Each entry below should be given again exactly; the pictures stay out.
+ + + + + + +
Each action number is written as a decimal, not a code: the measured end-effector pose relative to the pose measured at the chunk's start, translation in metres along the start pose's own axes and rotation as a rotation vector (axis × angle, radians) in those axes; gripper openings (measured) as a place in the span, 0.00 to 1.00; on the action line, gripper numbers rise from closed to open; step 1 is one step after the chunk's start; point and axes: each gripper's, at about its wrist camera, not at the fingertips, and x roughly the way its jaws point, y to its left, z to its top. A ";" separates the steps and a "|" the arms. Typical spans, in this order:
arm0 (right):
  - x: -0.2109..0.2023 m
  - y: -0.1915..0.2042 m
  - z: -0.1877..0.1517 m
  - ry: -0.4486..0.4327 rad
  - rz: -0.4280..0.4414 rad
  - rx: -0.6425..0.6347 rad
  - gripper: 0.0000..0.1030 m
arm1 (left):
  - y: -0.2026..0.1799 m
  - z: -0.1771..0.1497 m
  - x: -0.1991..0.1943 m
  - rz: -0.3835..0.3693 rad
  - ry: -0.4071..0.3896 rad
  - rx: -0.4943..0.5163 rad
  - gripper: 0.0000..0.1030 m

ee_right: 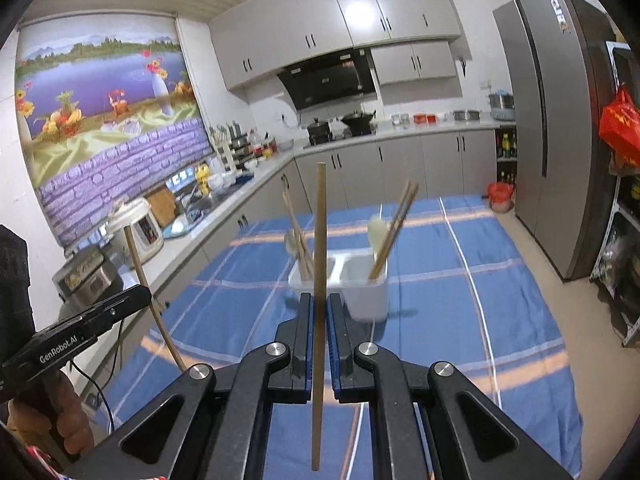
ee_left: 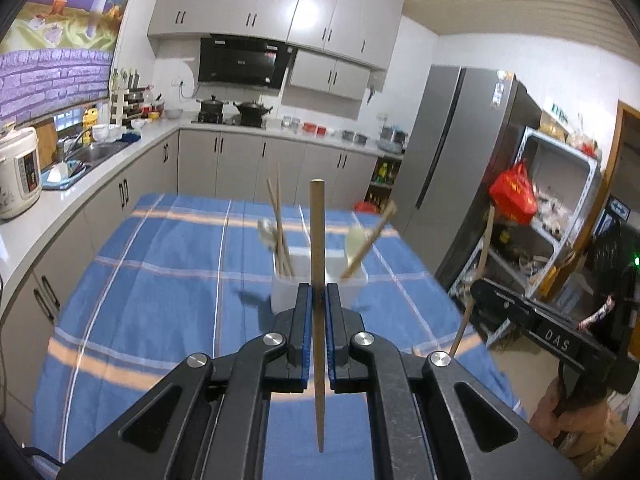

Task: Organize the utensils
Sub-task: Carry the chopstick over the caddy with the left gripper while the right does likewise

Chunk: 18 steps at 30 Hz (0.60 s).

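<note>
Black linkage arms are filling the foreground of both wrist views, converging on blue-padded jaws. Left gripper [ee_left: 319, 292] is pinching a wooden chopstick [ee_left: 317, 264] upright between its pads; the stick is passing through the narrow gap, its blunt end rising above the fingertips and its tapered end hanging below them toward the camera. Right gripper [ee_right: 320, 304] is pinching a second wooden chopstick [ee_right: 319, 280] in the same manner, upright and centred in the gap, with a long portion projecting both above and below the jaws.

Each gripper is also appearing in the other's view: the right one [ee_left: 474, 292] at the right edge of the left view, its stick slanting through its tip, and the left one [ee_right: 146, 294] at the left edge of the right view, likewise carrying a slanted stick.

Beyond both sets of fingertips, a white two-compartment utensil holder [ee_left: 288, 292] [ee_right: 368, 292] is standing on a table covered by a blue checked tablecloth [ee_left: 160, 264] [ee_right: 460, 280]. One compartment is holding chopsticks with a metal spoon [ee_left: 266, 232] [ee_right: 291, 242]; the other is holding chopsticks leaning outward beside a white spoon [ee_left: 356, 240] [ee_right: 378, 228]. Both held sticks are hovering short of the holder, not touching it. Grey kitchen cabinets [ee_left: 240, 160] and a steel refrigerator [ee_left: 452, 152] are standing behind the table.
</note>
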 end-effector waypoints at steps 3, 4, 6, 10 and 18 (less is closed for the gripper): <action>0.017 -0.002 0.027 -0.043 -0.005 0.011 0.06 | 0.003 0.029 0.016 0.009 -0.040 0.009 0.05; 0.023 -0.003 0.035 -0.053 -0.009 0.015 0.06 | 0.004 0.037 0.023 0.016 -0.051 0.011 0.05; 0.039 -0.006 0.052 -0.075 -0.022 0.020 0.06 | 0.010 0.056 0.043 0.017 -0.060 0.005 0.05; 0.081 -0.013 0.084 -0.105 -0.061 0.035 0.06 | 0.016 0.089 0.086 0.020 -0.075 0.000 0.05; 0.159 -0.033 0.114 -0.114 -0.200 0.032 0.06 | 0.021 0.128 0.181 0.025 -0.091 0.030 0.05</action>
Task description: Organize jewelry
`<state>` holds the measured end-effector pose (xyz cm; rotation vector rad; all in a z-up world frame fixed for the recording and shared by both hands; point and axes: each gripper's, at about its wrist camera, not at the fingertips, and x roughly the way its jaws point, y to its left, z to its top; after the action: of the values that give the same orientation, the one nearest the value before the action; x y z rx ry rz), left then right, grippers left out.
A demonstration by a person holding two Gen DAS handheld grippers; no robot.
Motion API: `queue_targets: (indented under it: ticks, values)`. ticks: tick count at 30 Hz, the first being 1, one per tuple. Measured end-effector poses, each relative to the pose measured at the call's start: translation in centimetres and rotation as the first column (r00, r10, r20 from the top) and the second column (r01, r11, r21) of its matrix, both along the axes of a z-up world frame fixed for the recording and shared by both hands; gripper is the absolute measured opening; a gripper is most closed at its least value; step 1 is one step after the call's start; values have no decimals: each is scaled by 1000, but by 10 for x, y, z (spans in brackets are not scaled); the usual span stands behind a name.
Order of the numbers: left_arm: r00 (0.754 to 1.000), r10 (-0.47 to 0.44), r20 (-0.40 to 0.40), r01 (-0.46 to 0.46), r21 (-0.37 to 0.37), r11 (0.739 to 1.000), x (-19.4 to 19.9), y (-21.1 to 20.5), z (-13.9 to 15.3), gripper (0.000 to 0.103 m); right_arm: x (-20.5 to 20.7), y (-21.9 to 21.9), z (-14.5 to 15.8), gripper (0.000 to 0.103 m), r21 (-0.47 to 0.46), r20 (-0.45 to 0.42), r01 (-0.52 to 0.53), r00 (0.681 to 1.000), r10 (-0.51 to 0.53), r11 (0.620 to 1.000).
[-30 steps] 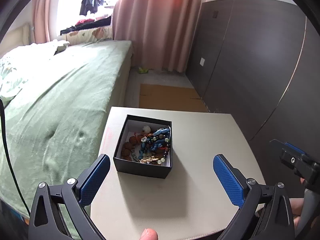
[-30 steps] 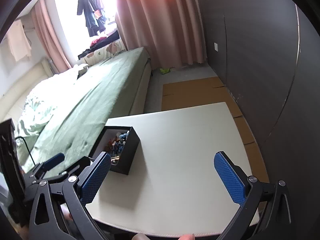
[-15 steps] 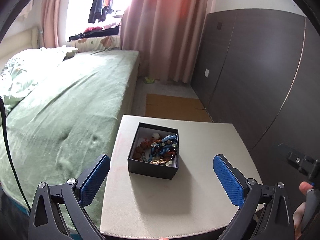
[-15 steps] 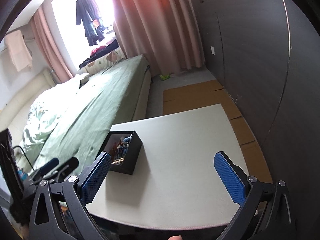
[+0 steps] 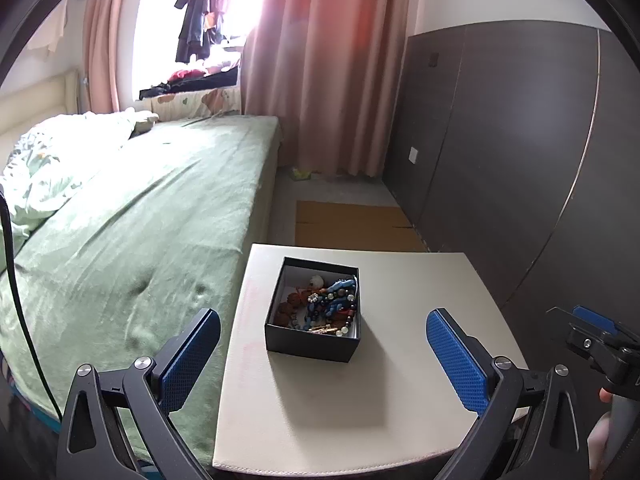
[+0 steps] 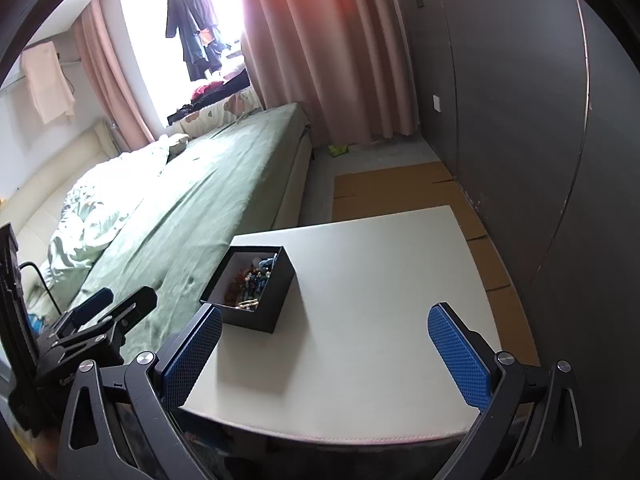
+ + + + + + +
» **Answer to this task**:
Each action number is written as a decimal, not a code: the measured end-effector pose relative to the pose measured at the chunk's start, translation in metres along the start pose's own axes and rotation as a rotation vector (axis × angle, radians) in those axes; gripper openings (measured) as a place in the span, 0.00 to 1.00; on the action line, gripper numbers rise from closed to open; step 1 is one step after the chunk's start; point and axes: each gripper's, at about its wrist camera, not at the fingertips, and x roughly the way its jaws point, y to its left, z to its top. A ";" separates the steps and a "|" the arms. Typical spans, in this order:
arm0 (right):
  - x: -0.2109..0.2023 m
  - y: -0.1915..0.2042 m
  - z: -0.1877..0.1517 m
  - ry: -0.4486..0.4327 rad
  - rz: -0.4280..0.4414 rad
  - rx: -0.6425..0.6347 rad
  - gripper: 0.0000..0.1030 m
arm1 (left):
  - y: -0.2026..0.1799 m
  - z: -0.1771..0.1497 m
  - x: -0.1991..0.1943 m
  - rz: -0.3835..0.3693 rad
  - ry: -0.4071..0.3896 rad
  - rx: -0.4943..0.5163 rad
  - gripper: 0.0000..0.1030 m

ee_right: 
ee_left: 

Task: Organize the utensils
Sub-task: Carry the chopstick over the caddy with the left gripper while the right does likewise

Chunk: 18 steps at 30 Hz (0.60 s).

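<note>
Black linkage arms are filling the foreground of both wrist views, converging on blue-padded jaws. Left gripper [ee_left: 319, 292] is pinching a wooden chopstick [ee_left: 317, 264] upright between its pads; the stick is passing through the narrow gap, its blunt end rising above the fingertips and its tapered end hanging below them toward the camera. Right gripper [ee_right: 320, 304] is pinching a second wooden chopstick [ee_right: 319, 280] in the same manner, upright and centred in the gap, with a long portion projecting both above and below the jaws.

Each gripper is also appearing in the other's view: the right one [ee_left: 474, 292] at the right edge of the left view, its stick slanting through its tip, and the left one [ee_right: 146, 294] at the left edge of the right view, likewise carrying a slanted stick.

Beyond both sets of fingertips, a white two-compartment utensil holder [ee_left: 288, 292] [ee_right: 368, 292] is standing on a table covered by a blue checked tablecloth [ee_left: 160, 264] [ee_right: 460, 280]. One compartment is holding chopsticks with a metal spoon [ee_left: 266, 232] [ee_right: 291, 242]; the other is holding chopsticks leaning outward beside a white spoon [ee_left: 356, 240] [ee_right: 378, 228]. Both held sticks are hovering short of the holder, not touching it. Grey kitchen cabinets [ee_left: 240, 160] and a steel refrigerator [ee_left: 452, 152] are standing behind the table.
</note>
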 end-effector waypoints at steps 3, 4, 6, 10 and 18 (less is closed for the gripper): <action>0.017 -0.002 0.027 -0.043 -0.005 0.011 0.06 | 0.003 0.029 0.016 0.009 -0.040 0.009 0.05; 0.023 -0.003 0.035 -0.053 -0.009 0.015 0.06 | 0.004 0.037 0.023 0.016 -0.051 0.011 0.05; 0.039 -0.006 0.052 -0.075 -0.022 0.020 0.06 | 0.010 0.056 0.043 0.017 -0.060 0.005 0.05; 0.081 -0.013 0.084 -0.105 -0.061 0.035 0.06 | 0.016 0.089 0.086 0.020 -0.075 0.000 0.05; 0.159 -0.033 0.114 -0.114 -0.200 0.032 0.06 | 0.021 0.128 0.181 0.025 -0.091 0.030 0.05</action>
Task description: Organize jewelry
`<state>` holds the measured end-effector pose (xyz cm; rotation vector rad; all in a z-up world frame fixed for the recording and shared by both hands; point and axes: each gripper's, at about its wrist camera, not at the fingertips, and x roughly the way its jaws point, y to its left, z to its top; after the action: of the values that give the same orientation, the one nearest the value before the action; x y z rx ry rz), left then right, grippers left out.
A demonstration by a person holding two Gen DAS handheld grippers; no robot.
Motion API: `queue_targets: (indented under it: ticks, values)`. ticks: tick count at 30 Hz, the first being 1, one per tuple. Measured end-effector poses, each relative to the pose measured at the call's start: translation in centimetres and rotation as the first column (r00, r10, r20 from the top) and the second column (r01, r11, r21) of its matrix, both along the axes of a z-up world frame fixed for the recording and shared by both hands; gripper is the absolute measured opening; a gripper is most closed at its least value; step 1 is one step after the call's start; values have no decimals: each is scaled by 1000, but by 10 for x, y, z (spans in brackets are not scaled); the usual span stands behind a name.
Order of the numbers: left_arm: r00 (0.754 to 1.000), r10 (-0.47 to 0.44), r20 (-0.40 to 0.40), r01 (-0.46 to 0.46), r21 (-0.37 to 0.37), r11 (0.739 to 1.000), x (-19.4 to 19.9), y (-21.1 to 20.5), z (-13.9 to 15.3), gripper (0.000 to 0.103 m); right_arm: x (-20.5 to 20.7), y (-21.9 to 21.9), z (-14.5 to 15.8), gripper (0.000 to 0.103 m), r21 (-0.47 to 0.46), r20 (-0.45 to 0.42), r01 (-0.52 to 0.53), r00 (0.681 to 1.000), r10 (-0.51 to 0.53), r11 (0.620 to 1.000).
[-30 steps] 
[-30 steps] 
[-15 steps] 
[-15 steps] 
[+0 steps] 
[+0 steps] 

Nothing further remains in the output.